_What to produce_
Report how many lines of the listing contain the string "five", with no other words.

_Task input_

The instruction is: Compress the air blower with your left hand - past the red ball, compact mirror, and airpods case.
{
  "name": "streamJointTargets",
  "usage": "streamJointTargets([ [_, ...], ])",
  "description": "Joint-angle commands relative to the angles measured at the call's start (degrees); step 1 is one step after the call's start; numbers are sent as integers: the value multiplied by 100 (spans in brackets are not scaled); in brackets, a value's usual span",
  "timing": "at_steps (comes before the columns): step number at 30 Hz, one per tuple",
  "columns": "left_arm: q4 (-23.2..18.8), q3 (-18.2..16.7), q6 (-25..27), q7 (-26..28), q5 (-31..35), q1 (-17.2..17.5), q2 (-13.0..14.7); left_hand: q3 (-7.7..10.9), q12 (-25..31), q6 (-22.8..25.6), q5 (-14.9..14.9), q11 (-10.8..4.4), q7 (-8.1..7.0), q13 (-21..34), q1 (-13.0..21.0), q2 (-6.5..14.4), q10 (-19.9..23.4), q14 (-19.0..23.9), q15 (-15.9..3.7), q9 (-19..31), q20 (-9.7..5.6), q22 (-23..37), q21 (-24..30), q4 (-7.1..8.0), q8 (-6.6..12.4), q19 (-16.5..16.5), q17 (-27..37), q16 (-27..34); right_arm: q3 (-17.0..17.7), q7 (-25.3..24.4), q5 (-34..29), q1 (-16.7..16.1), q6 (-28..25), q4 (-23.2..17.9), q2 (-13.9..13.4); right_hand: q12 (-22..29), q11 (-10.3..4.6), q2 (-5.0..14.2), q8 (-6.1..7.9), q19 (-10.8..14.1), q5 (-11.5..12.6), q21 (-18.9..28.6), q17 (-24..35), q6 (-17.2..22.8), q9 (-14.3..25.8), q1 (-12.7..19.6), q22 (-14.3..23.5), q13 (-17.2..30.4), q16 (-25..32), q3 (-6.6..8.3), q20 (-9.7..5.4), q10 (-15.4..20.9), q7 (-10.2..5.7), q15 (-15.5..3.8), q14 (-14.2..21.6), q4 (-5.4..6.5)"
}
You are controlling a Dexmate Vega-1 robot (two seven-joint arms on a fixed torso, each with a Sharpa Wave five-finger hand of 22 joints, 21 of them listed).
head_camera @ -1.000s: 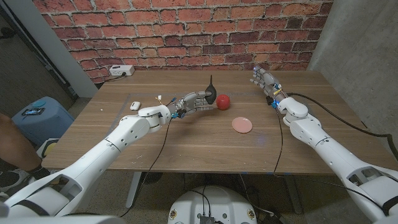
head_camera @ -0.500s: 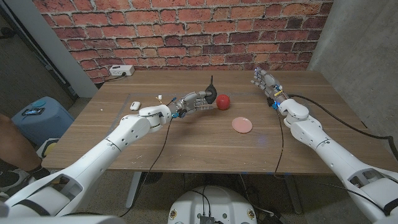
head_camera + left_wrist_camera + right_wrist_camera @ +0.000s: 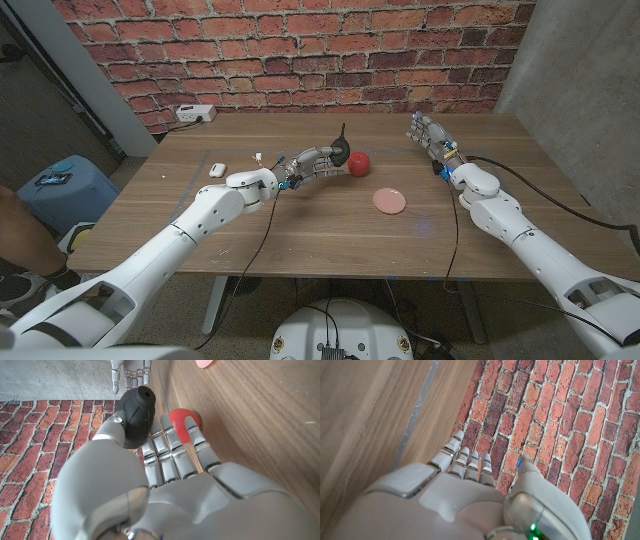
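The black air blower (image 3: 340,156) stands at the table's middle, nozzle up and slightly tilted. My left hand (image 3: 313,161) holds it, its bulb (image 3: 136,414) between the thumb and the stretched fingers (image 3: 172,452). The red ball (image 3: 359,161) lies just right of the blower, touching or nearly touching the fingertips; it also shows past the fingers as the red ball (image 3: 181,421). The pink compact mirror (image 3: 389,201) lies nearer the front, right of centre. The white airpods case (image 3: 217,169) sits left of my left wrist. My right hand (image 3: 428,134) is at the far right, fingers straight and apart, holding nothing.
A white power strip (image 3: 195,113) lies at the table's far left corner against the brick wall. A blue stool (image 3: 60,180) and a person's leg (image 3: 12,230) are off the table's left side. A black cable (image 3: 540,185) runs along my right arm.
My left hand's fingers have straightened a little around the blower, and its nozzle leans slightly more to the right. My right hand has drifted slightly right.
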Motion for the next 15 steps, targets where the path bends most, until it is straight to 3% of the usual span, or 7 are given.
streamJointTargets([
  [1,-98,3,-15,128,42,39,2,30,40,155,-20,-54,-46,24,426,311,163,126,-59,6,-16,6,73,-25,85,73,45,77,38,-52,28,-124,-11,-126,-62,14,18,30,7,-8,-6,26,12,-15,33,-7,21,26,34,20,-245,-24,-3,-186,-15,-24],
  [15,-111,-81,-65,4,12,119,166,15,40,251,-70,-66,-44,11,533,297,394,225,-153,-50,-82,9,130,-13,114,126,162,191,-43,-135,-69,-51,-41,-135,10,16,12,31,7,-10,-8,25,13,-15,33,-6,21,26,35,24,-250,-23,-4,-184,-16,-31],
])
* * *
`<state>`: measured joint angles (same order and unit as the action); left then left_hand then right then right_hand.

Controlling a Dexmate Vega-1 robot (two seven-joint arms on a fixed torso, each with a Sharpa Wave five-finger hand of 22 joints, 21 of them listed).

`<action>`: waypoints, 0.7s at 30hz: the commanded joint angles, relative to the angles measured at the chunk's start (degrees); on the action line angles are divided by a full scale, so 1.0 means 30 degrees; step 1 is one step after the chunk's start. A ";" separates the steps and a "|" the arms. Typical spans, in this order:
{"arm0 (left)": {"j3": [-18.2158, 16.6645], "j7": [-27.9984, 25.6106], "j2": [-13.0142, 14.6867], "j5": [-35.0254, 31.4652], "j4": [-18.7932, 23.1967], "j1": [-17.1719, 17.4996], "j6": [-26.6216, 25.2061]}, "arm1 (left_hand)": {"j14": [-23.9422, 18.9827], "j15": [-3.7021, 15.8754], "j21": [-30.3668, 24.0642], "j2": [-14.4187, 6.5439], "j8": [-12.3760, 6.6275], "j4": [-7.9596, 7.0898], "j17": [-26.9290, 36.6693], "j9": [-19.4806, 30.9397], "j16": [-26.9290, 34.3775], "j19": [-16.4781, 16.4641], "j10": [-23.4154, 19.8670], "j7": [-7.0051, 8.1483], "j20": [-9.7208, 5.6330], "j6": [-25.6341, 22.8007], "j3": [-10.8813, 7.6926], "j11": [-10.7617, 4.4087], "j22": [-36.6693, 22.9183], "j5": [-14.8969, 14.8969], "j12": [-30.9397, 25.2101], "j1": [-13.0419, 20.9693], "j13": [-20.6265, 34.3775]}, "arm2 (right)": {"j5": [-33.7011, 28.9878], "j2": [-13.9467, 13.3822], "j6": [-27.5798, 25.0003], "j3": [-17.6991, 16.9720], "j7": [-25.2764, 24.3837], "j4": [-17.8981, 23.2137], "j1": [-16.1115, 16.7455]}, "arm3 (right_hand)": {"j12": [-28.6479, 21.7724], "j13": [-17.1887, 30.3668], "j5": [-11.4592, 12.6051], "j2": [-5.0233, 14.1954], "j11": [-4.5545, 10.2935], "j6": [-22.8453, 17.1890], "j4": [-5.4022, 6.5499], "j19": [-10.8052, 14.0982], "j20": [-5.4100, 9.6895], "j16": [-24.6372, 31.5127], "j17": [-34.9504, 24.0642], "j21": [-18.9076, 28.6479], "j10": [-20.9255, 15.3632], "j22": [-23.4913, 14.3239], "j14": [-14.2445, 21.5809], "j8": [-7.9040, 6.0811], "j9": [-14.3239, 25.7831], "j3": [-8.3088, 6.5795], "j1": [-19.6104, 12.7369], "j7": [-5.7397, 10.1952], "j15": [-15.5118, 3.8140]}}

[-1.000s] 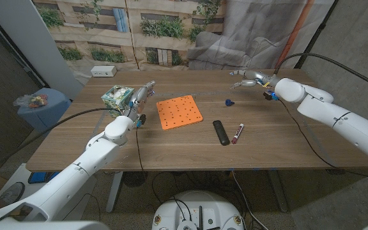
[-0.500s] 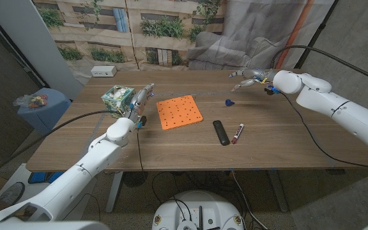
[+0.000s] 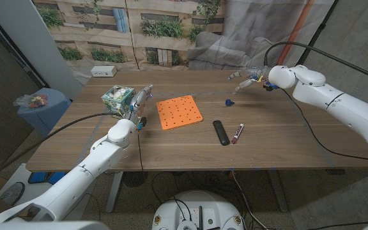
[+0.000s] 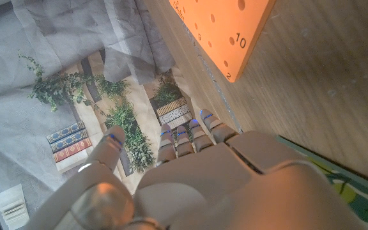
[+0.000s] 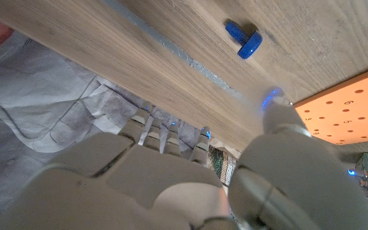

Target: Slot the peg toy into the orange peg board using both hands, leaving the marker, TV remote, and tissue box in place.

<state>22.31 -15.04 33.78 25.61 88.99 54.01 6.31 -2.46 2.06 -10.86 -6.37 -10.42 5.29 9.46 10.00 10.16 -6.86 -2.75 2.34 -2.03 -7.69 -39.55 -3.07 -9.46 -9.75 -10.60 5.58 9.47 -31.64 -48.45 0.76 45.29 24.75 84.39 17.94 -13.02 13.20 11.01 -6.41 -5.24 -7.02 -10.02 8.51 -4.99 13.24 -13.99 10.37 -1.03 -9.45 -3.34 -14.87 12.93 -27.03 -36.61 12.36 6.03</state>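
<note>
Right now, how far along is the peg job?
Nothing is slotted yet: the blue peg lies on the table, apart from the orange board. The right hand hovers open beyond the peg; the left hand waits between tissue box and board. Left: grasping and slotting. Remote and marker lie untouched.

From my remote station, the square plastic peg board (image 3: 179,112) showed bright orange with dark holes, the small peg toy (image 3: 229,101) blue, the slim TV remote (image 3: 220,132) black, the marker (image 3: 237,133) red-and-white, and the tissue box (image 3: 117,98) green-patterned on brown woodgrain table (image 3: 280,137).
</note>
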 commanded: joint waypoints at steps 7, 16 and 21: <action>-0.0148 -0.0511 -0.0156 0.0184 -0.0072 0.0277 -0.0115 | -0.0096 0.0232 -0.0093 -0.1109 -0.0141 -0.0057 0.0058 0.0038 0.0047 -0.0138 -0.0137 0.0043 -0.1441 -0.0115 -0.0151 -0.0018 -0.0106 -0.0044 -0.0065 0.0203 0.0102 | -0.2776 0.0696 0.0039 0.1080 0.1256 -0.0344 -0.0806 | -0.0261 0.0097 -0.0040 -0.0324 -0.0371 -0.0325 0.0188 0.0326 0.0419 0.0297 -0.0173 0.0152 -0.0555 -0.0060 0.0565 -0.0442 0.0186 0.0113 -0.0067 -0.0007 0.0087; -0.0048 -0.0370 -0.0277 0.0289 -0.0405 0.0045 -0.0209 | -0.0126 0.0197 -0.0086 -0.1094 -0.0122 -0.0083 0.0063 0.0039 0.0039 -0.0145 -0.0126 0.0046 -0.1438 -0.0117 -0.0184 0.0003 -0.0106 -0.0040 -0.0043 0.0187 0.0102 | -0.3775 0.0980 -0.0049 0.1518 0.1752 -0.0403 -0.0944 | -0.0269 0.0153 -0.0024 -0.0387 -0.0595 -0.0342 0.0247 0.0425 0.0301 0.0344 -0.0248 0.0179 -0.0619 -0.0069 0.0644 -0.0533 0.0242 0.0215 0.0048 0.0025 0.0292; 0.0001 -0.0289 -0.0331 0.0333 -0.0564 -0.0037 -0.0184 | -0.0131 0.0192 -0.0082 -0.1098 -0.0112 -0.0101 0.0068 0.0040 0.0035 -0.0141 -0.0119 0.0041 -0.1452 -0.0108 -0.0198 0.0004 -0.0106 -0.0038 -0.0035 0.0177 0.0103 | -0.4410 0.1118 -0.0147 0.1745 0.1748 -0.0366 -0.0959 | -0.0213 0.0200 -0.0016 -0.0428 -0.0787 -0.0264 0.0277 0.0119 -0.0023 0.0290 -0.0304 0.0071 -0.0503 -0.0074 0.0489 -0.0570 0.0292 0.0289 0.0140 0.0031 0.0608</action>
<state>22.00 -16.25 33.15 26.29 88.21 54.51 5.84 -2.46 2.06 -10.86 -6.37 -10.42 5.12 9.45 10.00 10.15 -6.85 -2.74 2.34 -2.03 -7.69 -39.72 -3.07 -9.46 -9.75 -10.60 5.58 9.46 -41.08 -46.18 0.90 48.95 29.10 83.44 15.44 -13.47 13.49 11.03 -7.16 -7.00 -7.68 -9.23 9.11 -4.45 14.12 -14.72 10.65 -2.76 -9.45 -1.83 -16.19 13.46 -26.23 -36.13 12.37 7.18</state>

_Reply to the exercise_
2